§ **The problem**:
Will you output all of the data below exactly, omitting the images?

□ □ □ □ □ □ □

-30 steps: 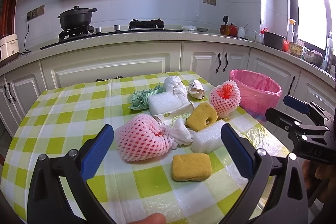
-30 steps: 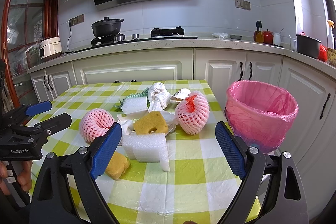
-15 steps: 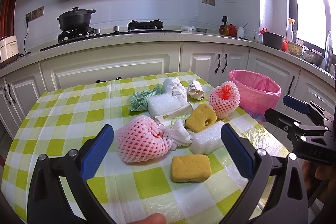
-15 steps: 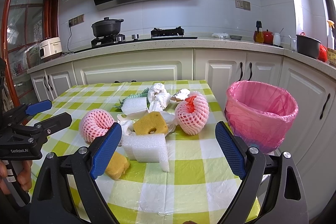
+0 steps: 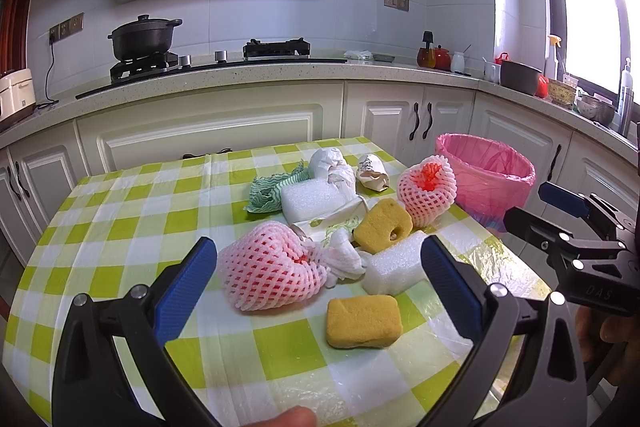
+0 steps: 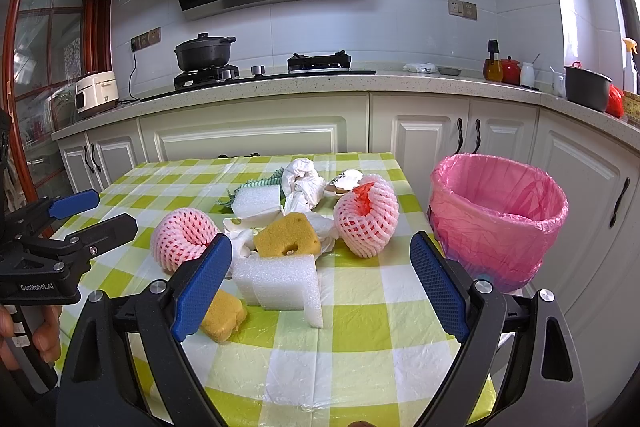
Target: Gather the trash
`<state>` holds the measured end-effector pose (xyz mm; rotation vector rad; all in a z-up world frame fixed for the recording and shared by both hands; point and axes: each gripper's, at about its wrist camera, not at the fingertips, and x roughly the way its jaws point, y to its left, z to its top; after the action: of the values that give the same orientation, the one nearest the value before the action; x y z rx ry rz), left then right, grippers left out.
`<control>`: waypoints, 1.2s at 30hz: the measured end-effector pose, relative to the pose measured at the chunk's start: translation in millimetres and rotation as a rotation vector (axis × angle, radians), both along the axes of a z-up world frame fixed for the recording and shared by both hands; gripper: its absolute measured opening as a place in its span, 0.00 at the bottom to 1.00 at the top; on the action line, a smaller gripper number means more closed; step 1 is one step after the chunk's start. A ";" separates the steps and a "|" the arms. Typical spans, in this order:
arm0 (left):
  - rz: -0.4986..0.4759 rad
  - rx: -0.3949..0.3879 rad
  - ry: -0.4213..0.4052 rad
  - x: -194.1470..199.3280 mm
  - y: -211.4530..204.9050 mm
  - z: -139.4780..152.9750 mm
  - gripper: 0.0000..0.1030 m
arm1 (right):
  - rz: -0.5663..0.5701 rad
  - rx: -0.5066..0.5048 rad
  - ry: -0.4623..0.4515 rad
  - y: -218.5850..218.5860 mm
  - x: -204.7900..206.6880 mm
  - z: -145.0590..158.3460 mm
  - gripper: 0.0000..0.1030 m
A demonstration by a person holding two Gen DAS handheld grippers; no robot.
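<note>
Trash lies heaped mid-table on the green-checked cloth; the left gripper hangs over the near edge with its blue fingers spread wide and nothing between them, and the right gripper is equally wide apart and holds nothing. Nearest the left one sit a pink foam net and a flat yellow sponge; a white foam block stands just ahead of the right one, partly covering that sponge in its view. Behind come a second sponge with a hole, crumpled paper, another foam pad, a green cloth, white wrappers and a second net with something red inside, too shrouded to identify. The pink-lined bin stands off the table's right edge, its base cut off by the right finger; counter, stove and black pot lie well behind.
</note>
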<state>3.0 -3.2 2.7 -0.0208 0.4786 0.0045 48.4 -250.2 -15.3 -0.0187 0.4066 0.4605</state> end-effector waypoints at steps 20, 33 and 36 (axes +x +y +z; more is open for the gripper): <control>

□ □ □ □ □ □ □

§ **Written answer**:
-30 steps: 
-30 steps: 
-15 steps: 
-15 steps: 
+0 steps: 
+0 steps: 
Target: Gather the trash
`<state>` holds the measured end-effector pose (xyz mm; rotation vector rad; all in a z-up world frame fixed for the recording and shared by both hands; point and axes: each gripper's, at about its wrist camera, not at the fingertips, and x roughly the way its jaws point, y to its left, z to its top; after the action: of the values that give the same orientation, the one nearest the value before the action; x y z rx ry rz), left then right, grippers left out.
`<control>`: waypoints, 1.2s at 30hz: the measured end-effector pose, relative to the pose measured at the chunk's start: translation in millimetres and rotation as a rotation vector (axis × angle, radians), both along the axes of a z-up world frame fixed for the recording and shared by both hands; gripper: its absolute measured opening as a place in its span, 0.00 at the bottom to 1.00 at the top; on the action line, a smaller gripper number means more closed; step 1 is one step after the chunk's start. A ";" separates the steps and a "|" the arms. Typical spans, in this order:
arm0 (left):
  - rz: -0.4986..0.4759 rad
  - rx: -0.3949..0.3879 rad
  - ry: -0.4213..0.4052 rad
  - x: -194.1470..199.3280 mm
  - y: -211.4530..204.9050 mm
  - z: -139.4780..152.9750 mm
  - gripper: 0.0000..0.1030 m
arm1 (right):
  - rz: -0.5663..0.5701 rad
  - rx: -0.5066..0.5048 rad
  - ry: -0.4623..0.4515 rad
  - y: -218.5850..218.5860 mm
  - x: -204.7900..206.6880 mm
  - z: -145.0590..158.3460 mm
  - gripper: 0.0000..0.1030 m
A demonstration by a person holding two Gen DAS handheld grippers; no robot.
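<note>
Trash lies heaped mid-table on the green-checked cloth; the left gripper hangs over the near edge with its blue fingers spread wide and nothing between them, and the right gripper is equally wide apart and holds nothing. Nearest the left one sit a pink foam net and a flat yellow sponge; a white foam block stands just ahead of the right one, partly covering that sponge in its view. Behind come a second sponge with a hole, crumpled paper, another foam pad, a green cloth, white wrappers and a second net with something red inside, too shrouded to identify. The pink-lined bin stands off the table's right edge, its base cut off by the right finger; counter, stove and black pot lie well behind.
</note>
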<state>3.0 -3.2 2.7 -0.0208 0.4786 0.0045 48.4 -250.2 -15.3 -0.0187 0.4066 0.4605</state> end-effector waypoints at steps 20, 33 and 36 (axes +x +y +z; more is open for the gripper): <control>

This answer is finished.